- TASK TO COMPLETE
Since the data must remain as supplied, reproduce it word for word.

- GIVEN DATA
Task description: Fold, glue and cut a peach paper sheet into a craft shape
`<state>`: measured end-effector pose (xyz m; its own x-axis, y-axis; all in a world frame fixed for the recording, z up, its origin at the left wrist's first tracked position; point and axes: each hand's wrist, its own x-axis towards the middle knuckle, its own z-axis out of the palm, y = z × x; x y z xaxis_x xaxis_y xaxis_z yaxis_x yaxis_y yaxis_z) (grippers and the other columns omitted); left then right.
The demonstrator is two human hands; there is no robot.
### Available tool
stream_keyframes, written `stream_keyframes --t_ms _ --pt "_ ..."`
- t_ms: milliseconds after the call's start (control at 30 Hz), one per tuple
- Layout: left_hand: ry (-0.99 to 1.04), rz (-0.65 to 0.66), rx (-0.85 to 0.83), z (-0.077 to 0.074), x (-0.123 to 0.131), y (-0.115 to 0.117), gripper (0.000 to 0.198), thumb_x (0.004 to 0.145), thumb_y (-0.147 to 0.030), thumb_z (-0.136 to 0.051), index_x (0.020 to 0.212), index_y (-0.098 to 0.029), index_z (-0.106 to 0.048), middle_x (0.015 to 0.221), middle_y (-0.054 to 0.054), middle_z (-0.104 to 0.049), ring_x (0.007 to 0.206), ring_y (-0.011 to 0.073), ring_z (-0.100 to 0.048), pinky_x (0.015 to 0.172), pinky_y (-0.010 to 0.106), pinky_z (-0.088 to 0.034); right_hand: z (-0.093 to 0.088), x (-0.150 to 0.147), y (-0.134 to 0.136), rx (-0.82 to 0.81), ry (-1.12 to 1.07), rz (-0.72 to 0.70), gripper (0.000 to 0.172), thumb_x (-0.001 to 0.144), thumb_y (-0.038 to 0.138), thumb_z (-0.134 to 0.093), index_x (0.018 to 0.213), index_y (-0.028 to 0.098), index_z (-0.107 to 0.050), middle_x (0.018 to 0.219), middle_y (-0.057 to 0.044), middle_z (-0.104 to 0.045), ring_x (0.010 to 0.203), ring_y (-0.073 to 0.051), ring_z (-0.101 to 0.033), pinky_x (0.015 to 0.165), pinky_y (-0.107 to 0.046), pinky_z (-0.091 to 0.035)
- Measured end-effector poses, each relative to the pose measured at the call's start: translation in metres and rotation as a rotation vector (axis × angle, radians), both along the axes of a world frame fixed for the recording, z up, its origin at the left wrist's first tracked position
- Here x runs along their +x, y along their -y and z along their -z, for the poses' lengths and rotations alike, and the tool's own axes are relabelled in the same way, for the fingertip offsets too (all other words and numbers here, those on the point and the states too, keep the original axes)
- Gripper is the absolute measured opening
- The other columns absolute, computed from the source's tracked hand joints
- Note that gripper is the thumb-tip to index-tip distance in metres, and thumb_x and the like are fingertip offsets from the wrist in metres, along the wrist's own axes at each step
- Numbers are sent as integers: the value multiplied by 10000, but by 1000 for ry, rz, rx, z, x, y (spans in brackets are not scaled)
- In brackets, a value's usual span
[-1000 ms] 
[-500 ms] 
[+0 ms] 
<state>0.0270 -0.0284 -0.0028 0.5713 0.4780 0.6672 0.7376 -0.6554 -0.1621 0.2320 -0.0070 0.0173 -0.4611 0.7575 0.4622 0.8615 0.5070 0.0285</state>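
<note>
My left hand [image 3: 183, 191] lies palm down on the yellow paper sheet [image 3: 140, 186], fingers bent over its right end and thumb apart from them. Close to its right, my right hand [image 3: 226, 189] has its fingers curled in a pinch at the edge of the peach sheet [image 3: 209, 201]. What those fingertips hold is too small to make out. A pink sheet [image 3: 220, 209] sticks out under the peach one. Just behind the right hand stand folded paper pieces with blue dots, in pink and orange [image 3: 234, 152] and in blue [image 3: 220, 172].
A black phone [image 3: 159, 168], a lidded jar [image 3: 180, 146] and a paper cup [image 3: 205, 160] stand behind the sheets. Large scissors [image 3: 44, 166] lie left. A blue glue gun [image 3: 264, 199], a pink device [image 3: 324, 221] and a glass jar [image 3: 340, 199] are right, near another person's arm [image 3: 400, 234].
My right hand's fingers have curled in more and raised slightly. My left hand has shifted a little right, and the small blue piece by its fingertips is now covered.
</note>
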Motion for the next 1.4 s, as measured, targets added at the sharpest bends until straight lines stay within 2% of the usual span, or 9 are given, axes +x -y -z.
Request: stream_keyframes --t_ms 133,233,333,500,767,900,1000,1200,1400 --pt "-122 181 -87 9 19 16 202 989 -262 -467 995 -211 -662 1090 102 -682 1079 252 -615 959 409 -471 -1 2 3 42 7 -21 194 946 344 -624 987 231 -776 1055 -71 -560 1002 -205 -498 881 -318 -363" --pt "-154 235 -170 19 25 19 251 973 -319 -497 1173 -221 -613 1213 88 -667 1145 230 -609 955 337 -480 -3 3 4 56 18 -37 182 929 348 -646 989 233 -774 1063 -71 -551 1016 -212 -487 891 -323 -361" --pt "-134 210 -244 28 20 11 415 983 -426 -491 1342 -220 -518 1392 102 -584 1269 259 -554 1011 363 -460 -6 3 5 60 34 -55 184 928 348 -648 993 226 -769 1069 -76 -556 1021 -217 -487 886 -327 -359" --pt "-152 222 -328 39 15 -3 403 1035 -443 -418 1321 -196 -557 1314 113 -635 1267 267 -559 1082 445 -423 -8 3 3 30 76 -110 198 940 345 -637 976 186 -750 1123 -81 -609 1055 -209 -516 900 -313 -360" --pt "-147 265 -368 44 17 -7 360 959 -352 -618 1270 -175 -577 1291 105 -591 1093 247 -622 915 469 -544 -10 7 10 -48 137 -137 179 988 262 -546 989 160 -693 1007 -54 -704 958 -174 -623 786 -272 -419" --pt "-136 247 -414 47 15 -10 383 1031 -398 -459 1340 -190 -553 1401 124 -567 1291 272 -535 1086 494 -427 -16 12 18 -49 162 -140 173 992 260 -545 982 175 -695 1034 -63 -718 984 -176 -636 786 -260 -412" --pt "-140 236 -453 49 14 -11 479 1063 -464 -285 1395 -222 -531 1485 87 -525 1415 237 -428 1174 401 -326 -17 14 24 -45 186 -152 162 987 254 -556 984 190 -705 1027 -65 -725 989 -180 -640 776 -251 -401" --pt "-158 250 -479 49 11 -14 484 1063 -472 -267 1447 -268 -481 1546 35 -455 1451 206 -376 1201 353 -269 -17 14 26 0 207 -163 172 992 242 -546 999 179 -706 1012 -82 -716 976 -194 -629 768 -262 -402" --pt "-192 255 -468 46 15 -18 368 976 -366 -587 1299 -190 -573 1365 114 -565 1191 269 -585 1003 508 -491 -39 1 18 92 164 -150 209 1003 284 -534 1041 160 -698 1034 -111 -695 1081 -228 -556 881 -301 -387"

- TASK OUTPUT
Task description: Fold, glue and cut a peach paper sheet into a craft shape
`<state>`: measured end-effector pose (xyz m; its own x-axis, y-axis; all in a world frame fixed for the recording, z up, its origin at the left wrist's first tracked position; point and axes: each hand's wrist, its own x-axis towards the middle knuckle, its own z-axis out of the palm, y = z × x; x y z xaxis_x xaxis_y xaxis_z yaxis_x yaxis_y yaxis_z) (grippers and the other columns omitted); left then right.
The demonstrator is two human hands; there is no robot.
### Available tool
stream_keyframes, written `stream_keyframes --t_ms _ --pt "_ ..."`
- t_ms: milliseconds after the call's start (control at 30 Hz), one per tuple
- Layout: left_hand: ry (-0.99 to 1.04), rz (-0.65 to 0.66), rx (-0.85 to 0.83), z (-0.077 to 0.074), x (-0.123 to 0.131), y (-0.115 to 0.117), gripper (0.000 to 0.198), thumb_x (0.004 to 0.145), thumb_y (-0.147 to 0.030), thumb_z (-0.136 to 0.051), index_x (0.020 to 0.212), index_y (-0.098 to 0.029), index_z (-0.106 to 0.048), middle_x (0.015 to 0.221), middle_y (-0.054 to 0.054), middle_z (-0.104 to 0.049), ring_x (0.007 to 0.206), ring_y (-0.011 to 0.073), ring_z (-0.100 to 0.048), pinky_x (0.015 to 0.172), pinky_y (-0.010 to 0.106), pinky_z (-0.088 to 0.034); right_hand: z (-0.093 to 0.088), x (-0.150 to 0.147), y (-0.134 to 0.136), rx (-0.82 to 0.81), ry (-1.12 to 1.07), rz (-0.72 to 0.70), gripper (0.000 to 0.172), thumb_x (-0.001 to 0.144), thumb_y (-0.038 to 0.138), thumb_z (-0.134 to 0.093), index_x (0.018 to 0.213), index_y (-0.028 to 0.098), index_z (-0.107 to 0.050), middle_x (0.018 to 0.219), middle_y (-0.057 to 0.044), middle_z (-0.104 to 0.045), ring_x (0.010 to 0.203), ring_y (-0.073 to 0.051), ring_z (-0.101 to 0.033), pinky_x (0.015 to 0.165), pinky_y (-0.107 to 0.046), pinky_z (-0.091 to 0.035)
- Measured end-effector poses, each relative to the pose measured at the call's start: translation in metres and rotation as a rotation vector (axis × angle, radians), both along the axes of a world frame fixed for the recording, z up, its origin at the left wrist's first tracked position
- Here x runs along their +x, y along their -y and z along their -z, for the poses' lengths and rotations alike, and the tool's own axes are relabelled in the same way, for the fingertip offsets too (all other words and numbers here, those on the point and the states too, keep the original axes)
- Gripper is the absolute measured opening
- The other columns absolute, computed from the source's tracked hand joints
- Note that gripper is the thumb-tip to index-tip distance in metres, and thumb_x and the like are fingertip offsets from the wrist in metres, along the wrist's own axes at each step
- Numbers are sent as integers: the value multiplied by 10000, but by 1000 for ry, rz, rx, z, x, y (spans in brackets are not scaled)
- In brackets, a value's usual span
[-1000 ms] 
[-500 ms] 
[+0 ms] 
<state>0.0270 -0.0284 -0.0028 0.5713 0.4780 0.6672 0.7376 -0.6554 -0.1621 0.2320 -0.0070 0.0173 -0.4611 0.7575 0.4622 0.8615 0.5070 0.0285</state>
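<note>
My left hand [image 3: 183, 191] lies palm down on the yellow paper sheet [image 3: 140, 186], fingers bent over its right end and thumb apart from them. Close to its right, my right hand [image 3: 226, 189] has its fingers curled in a pinch at the edge of the peach sheet [image 3: 209, 201]. What those fingertips hold is too small to make out. A pink sheet [image 3: 220, 209] sticks out under the peach one. Just behind the right hand stand folded paper pieces with blue dots, in pink and orange [image 3: 234, 152] and in blue [image 3: 220, 172].
A black phone [image 3: 159, 168], a lidded jar [image 3: 180, 146] and a paper cup [image 3: 205, 160] stand behind the sheets. Large scissors [image 3: 44, 166] lie left. A blue glue gun [image 3: 264, 199], a pink device [image 3: 324, 221] and a glass jar [image 3: 340, 199] are right, near another person's arm [image 3: 400, 234].
My right hand's fingers have curled in more and raised slightly. My left hand has shifted a little right, and the small blue piece by its fingertips is now covered.
</note>
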Motion for the next 1.4 s, as measured, targets added at the sharpest bends until straight lines stay within 2% of the usual span, or 9 are given, axes +x -y -z.
Request: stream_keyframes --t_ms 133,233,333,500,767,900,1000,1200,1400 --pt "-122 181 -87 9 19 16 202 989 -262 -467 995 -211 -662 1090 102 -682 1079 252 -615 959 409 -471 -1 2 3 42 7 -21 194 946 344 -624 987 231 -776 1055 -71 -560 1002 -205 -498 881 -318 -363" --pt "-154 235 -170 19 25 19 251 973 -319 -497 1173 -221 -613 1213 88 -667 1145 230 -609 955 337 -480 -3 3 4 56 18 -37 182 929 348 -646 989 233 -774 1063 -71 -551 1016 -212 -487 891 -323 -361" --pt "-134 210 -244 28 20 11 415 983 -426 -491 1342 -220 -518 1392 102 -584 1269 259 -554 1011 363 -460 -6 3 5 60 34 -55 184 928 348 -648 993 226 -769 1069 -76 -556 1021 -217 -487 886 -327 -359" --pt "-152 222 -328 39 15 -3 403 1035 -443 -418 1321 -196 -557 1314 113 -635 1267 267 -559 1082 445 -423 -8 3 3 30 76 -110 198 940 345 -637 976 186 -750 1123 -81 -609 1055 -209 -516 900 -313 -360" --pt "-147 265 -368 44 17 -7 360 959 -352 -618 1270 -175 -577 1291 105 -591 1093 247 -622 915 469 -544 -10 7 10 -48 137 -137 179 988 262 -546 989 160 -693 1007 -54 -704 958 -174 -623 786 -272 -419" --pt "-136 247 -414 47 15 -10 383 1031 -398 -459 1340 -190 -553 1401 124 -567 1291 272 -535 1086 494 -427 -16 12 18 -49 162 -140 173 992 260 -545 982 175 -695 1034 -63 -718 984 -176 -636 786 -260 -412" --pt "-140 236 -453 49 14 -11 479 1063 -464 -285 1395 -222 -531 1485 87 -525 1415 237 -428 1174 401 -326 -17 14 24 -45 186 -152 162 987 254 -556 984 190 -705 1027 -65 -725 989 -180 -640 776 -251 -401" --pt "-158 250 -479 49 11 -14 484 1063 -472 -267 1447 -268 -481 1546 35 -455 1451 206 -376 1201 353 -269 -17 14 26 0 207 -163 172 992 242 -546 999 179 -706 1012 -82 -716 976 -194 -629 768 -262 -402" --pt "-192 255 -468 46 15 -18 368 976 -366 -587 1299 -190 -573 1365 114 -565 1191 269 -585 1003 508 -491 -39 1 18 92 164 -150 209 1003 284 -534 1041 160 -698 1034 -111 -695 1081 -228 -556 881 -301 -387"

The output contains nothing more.